My friend’s mother texted her before The Shawshank Redemption premiered at the Theatre Royal, “What, he’s never seen the movie?!”

This is true. I have never seen the film or read the book The Shawshank Plot, so I have no idea what it’s about as I await this week’s opening of the production at a prestigious theatre in Newcastle.

The world of Shawshank Redemption is brought to life as the lights dim, the curtain falls, and three naked men enter the stage to summon the prisoners.

This is the story of wrongfully convicted Andy Dufresne’s time at Shawshank State Penitentiary, for those who have been living under a rock. Joe Absolom, who was nominated for a BAFTA, plays the moody Dufresne, and Ben Onwukwe, who was the star of the movie Burning, plays Dufresne’s friend Ellis “Red” Redding in prison.
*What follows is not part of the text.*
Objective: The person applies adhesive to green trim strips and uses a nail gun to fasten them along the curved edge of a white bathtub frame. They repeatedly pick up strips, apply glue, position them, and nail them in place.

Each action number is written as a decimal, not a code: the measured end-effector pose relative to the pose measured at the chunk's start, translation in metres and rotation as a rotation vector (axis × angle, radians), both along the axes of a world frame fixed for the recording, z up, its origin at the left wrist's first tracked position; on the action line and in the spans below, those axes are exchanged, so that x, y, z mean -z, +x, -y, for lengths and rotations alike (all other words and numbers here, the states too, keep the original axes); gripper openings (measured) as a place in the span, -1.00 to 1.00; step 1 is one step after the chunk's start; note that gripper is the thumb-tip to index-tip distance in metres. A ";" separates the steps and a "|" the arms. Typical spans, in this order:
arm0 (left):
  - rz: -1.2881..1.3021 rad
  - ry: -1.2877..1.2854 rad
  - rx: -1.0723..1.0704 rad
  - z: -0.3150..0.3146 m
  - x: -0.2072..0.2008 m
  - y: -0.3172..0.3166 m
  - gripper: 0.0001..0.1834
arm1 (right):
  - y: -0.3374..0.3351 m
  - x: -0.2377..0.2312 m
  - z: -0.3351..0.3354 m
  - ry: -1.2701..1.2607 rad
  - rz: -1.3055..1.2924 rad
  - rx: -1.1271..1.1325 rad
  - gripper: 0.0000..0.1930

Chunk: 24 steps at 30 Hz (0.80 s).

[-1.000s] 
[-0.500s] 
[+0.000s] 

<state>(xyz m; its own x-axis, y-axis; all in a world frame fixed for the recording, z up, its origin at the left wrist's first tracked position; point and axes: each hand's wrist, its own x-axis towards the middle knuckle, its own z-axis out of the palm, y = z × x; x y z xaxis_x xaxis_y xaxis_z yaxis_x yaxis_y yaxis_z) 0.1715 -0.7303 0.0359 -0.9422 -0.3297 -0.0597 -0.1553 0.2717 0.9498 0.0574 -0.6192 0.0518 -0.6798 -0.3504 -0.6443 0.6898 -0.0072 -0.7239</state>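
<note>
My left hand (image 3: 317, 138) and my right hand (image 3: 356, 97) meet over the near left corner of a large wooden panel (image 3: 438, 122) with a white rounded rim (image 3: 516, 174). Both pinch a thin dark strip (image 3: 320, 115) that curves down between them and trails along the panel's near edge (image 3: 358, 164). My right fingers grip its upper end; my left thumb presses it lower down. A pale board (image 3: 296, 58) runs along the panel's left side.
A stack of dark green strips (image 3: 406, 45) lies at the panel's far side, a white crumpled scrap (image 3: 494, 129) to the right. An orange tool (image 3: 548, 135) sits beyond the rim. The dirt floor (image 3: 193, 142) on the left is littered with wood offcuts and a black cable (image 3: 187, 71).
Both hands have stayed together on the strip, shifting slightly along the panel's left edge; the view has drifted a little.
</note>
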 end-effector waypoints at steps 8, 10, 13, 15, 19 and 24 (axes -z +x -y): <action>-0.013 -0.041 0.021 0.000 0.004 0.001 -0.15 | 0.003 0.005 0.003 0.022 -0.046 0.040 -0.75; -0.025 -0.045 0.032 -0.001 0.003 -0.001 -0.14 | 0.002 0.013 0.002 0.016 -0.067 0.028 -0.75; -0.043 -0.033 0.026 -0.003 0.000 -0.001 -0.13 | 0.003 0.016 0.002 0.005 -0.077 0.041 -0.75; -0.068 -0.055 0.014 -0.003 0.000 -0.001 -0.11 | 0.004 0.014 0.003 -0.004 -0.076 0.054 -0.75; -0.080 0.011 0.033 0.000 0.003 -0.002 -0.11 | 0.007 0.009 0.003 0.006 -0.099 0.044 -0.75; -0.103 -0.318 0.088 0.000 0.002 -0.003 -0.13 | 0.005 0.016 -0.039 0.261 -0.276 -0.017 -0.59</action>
Early in production, David Esbjornson’s adaptation of the film does an excellent job. The audience’s deafening silence during courtroom confrontations stood in stark contrast to the month-long run of dizzying pantomime stunts that had occupied the same space.

Onwukwe, a likeable narrator similar to Red, had his hand eaten off by theatregoers before anyone discovered his heinous crime. Meanwhile, Rooster Leigh Jones’ body is inextricably linked with Jay Marsh’s bohemian Bogs Diamond.

The conflict between the prisoners dominates the first act of the play, and while the audience must use a little imagination to fully appreciate the physical confrontation, the sisters’ threat of gang rape is unsettling.

The second act of The Shawshank Redemption is filled with ups and downs. The way Kenneth Jay plays Brooksey and the way Kurt Dittman plays Tommy Williams are both very refreshing.